§ **Task brief**
Show every line below where "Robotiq" can be found.

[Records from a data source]
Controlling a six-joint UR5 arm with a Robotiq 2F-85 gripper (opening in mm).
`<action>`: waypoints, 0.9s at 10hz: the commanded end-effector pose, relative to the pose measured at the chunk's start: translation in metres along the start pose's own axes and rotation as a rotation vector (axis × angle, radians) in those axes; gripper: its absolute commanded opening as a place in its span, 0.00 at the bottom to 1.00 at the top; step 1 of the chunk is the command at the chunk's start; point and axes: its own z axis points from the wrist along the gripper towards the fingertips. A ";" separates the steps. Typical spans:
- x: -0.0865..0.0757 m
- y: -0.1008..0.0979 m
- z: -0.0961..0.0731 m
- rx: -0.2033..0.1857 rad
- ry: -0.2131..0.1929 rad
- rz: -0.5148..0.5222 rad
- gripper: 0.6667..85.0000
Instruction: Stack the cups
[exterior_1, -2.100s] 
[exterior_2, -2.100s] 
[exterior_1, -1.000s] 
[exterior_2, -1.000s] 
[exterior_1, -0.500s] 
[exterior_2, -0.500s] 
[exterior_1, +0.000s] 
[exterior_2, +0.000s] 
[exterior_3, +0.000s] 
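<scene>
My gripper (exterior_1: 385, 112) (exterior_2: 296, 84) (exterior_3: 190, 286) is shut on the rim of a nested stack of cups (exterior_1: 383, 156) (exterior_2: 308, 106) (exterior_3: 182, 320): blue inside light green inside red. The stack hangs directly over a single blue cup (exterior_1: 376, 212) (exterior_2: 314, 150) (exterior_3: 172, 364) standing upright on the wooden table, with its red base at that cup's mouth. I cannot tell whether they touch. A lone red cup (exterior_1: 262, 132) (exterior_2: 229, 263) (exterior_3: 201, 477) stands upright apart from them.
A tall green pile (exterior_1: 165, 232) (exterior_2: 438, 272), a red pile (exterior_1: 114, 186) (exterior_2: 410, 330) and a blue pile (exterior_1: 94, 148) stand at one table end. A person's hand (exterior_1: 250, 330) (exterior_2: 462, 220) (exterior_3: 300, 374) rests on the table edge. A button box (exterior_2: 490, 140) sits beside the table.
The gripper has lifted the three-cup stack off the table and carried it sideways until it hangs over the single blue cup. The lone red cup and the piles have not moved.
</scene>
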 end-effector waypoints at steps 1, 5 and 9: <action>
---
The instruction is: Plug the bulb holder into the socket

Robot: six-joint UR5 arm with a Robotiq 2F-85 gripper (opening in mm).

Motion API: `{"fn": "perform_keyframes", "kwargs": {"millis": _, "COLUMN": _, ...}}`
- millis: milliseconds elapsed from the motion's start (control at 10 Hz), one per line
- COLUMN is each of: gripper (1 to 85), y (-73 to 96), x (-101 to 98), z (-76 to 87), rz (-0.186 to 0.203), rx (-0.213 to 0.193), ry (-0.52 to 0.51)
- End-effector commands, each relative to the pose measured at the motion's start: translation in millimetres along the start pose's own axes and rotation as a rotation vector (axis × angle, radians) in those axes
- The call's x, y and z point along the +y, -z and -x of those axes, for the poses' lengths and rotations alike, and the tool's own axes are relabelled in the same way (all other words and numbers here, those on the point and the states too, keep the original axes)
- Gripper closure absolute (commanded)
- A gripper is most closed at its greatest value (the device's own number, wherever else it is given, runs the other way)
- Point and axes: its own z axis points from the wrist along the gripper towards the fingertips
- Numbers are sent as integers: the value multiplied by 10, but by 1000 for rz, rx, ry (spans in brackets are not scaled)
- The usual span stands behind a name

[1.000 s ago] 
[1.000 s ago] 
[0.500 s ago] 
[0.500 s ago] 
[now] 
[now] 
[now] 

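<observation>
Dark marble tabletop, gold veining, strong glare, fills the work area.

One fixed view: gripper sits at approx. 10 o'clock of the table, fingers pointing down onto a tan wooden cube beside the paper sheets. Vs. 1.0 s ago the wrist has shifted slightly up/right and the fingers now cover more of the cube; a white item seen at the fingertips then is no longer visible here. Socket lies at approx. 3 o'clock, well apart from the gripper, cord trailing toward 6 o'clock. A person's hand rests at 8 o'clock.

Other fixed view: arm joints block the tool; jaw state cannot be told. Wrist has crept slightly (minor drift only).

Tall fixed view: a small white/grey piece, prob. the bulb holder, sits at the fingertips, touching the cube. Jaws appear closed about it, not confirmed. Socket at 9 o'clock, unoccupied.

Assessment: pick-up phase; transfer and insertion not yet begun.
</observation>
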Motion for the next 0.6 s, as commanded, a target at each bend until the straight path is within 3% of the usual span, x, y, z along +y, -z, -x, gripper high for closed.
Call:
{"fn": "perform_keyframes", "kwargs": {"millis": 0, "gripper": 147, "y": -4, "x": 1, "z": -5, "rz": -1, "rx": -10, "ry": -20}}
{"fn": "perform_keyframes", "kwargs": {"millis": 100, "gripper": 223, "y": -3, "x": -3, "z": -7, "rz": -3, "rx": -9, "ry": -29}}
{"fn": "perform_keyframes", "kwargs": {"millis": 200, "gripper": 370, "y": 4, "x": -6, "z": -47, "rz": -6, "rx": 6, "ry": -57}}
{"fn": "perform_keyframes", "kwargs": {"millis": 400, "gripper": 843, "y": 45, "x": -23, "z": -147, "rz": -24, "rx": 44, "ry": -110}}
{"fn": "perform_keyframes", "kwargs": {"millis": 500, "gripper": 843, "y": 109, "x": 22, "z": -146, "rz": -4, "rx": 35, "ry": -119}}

§ **Written response**
Controlling a six-joint UR5 arm with a Robotiq 2F-85 gripper (opening in mm).
Robot: six-joint UR5 arm with a Robotiq 2F-85 gripper (opening in mm).

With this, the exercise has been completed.